A lot can change in two years.

Effie Y. / Flickr

Zynga founder Mark Pincus is CEO once more, following the departure of his erstwhile successor, Don Mattrick.

Critics of Mattrick had questioned whether he had the right prior experience to lead Zynga into the future, coming from the console-first world of EA and Xbox to Zynga as it was beginning a transition to mobile games. But in the short two years after he stepped aside, Pincus is returning to a different company than the one whose Facebook-fueled heyday he oversaw.

“Now that we are a mobile first company, it’s time to renew our focus on our founding mission to connect the world through games and our vision to make play and social games a mass market activity,” Pincus wrote in a memo to his staff.
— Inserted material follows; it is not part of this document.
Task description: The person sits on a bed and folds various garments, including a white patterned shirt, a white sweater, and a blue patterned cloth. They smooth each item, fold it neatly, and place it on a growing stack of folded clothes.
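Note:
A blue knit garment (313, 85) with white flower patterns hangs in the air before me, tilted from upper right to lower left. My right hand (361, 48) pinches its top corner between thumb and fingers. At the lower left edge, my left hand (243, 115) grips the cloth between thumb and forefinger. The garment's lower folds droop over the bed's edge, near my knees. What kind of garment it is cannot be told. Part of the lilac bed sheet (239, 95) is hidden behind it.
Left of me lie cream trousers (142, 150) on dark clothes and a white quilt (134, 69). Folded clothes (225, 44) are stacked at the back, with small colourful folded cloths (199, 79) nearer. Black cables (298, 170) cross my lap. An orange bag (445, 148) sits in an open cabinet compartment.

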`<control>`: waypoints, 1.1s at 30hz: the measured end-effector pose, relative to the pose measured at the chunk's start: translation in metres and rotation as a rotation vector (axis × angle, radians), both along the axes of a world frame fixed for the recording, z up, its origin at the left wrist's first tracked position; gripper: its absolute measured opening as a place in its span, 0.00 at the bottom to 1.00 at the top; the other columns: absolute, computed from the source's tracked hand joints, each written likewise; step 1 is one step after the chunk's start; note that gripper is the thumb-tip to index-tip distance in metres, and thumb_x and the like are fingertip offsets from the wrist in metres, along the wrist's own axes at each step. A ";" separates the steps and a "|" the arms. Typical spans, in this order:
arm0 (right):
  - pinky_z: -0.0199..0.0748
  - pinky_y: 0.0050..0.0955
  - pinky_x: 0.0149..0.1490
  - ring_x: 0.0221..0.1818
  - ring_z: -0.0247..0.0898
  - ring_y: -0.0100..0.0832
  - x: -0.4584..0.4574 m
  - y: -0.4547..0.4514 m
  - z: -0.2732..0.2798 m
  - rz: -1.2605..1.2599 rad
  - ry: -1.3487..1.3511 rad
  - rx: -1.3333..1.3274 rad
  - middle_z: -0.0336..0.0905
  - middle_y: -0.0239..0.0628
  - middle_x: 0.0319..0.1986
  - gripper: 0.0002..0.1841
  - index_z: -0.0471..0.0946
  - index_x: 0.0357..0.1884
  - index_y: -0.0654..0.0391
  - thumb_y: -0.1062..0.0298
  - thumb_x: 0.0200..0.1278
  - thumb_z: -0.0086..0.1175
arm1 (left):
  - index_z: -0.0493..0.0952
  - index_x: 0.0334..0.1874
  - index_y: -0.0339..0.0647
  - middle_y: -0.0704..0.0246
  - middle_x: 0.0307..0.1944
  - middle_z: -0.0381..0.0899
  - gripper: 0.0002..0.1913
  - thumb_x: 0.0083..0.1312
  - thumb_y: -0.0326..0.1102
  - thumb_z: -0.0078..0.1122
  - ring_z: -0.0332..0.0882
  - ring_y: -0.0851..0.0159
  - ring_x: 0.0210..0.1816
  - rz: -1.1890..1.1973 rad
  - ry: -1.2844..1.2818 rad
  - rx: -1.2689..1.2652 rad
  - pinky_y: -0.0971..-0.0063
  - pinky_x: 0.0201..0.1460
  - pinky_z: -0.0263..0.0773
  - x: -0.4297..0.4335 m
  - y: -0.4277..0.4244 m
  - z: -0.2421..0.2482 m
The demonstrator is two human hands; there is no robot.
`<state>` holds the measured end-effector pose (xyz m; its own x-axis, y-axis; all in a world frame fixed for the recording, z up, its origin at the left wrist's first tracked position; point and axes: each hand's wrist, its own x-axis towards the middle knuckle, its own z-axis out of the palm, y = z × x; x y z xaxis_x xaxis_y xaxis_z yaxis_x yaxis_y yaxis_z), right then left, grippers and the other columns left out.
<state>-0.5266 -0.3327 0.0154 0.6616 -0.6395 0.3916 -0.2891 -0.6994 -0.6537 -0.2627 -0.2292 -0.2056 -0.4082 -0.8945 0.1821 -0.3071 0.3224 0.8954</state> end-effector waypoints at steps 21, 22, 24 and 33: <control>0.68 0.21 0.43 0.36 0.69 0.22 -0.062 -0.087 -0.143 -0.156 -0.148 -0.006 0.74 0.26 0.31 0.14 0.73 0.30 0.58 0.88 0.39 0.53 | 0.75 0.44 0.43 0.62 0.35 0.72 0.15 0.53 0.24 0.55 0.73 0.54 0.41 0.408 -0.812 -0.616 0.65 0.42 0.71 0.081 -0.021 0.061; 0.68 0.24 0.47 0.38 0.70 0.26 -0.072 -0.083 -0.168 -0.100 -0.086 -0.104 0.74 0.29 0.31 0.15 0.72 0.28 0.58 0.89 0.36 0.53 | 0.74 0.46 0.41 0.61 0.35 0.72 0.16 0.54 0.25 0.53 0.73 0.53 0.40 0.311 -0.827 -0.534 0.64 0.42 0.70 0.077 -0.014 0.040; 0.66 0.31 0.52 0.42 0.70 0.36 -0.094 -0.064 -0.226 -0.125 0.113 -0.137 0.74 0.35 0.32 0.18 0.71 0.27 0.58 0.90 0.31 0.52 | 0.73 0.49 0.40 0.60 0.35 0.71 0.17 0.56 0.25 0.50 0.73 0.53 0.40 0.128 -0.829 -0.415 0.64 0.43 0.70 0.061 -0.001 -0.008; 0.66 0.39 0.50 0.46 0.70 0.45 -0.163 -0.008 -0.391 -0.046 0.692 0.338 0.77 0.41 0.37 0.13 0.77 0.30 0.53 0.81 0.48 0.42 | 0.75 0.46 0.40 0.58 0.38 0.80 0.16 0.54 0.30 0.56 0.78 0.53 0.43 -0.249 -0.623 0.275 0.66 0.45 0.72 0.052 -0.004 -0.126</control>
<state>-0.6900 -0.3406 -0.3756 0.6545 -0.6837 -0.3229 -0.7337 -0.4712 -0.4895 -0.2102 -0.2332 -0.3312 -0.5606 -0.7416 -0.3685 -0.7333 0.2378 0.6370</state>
So what mobile games does Zynga have under its belt? What does Pincus have to work with?

Its first big mobile title, Zynga Poker, was frequently one of Apple’s top 10 grossing apps in 2011 and 2012. An attempted revival of the brand last year bombed, as legacy players revolted against changes to the game’s design. To placate them, Zynga reintroduced the version of the game those players preferred in October as Zynga Poker Classic. Currently, the new Poker hovers in and out of the top 50 grossing iPhone apps in the U.S., according to App Annie, and the Classic version has failed to do anything noteworthy.

Also recently re-released is the Scrabble-like game Words With Friends, which had a successful relaunch in October but has steadily dipped in downloads in recent months. Zynga has made a point of not monetizing Words too aggressively through in-app purchases, gunning instead for a big social network-esque user base to be served display ads.

Other entries in the casual With Friends series couldn’t reach their forebear’s prominence, and Zynga has, in recent years, often found itself playing catch-up to competitors in other genres. It found some success with an entry in the social casino genre, Hit It Rich, which has sustained healthy monetization but still lags behind earlier entrants like Big Fish Casino and DoubleDown Casino.

With the games Running With Friends and Looney Tunes Dash, the company has also tried its hand at the endless runner genre (think Temple Run) and took a stab at the lucrative world of fantasy football with NFL Showdown. To date, neither effort has made very large waves.

However, in a quarterly earnings report, Zynga announced some progress — at long last, most of its sales were coming from mobile platforms. It also announced it would be expanding its portfolio to compete in even more “hot” mobile genres: Match-three (think Candy Crush Saga) and action-strategy (think Clash of Clans).

The reason for all these disparate efforts: Making a hit game can be like catching lightning in a bottle, and Zynga hasn’t yet made it to a place where it can bump shoulders on mobile with Candy Crush maker King or Clash of Clans maker Supercell. Its biggest hope right now, observers say, might be from NaturalMotion, a studio it acquired in 2014 for $527 million.

NaturalMotion already had several successful casual mobile games, including CSR Racing and Clumsy Ninja, but since before the acquisition, it has been working on a more serious title: Dawn of Titans, which is currently soft-launched in Saudi Arabia and the United Arab Emirates.

In a recent interview with Re/code, NaturalMotion boss Torsten Reil said he hopes to make a big, dazzling splash, likening the game to a console title.

“It’s an idea that will wow people, something players haven’t seen before,” Reil said. “There could be literally up to 10,000 characters on the screen — those are your units that you control.”

In other words: To chart a way forward on mobile, the FarmVille company may have to look to a totally new audience. A lot can change in two years.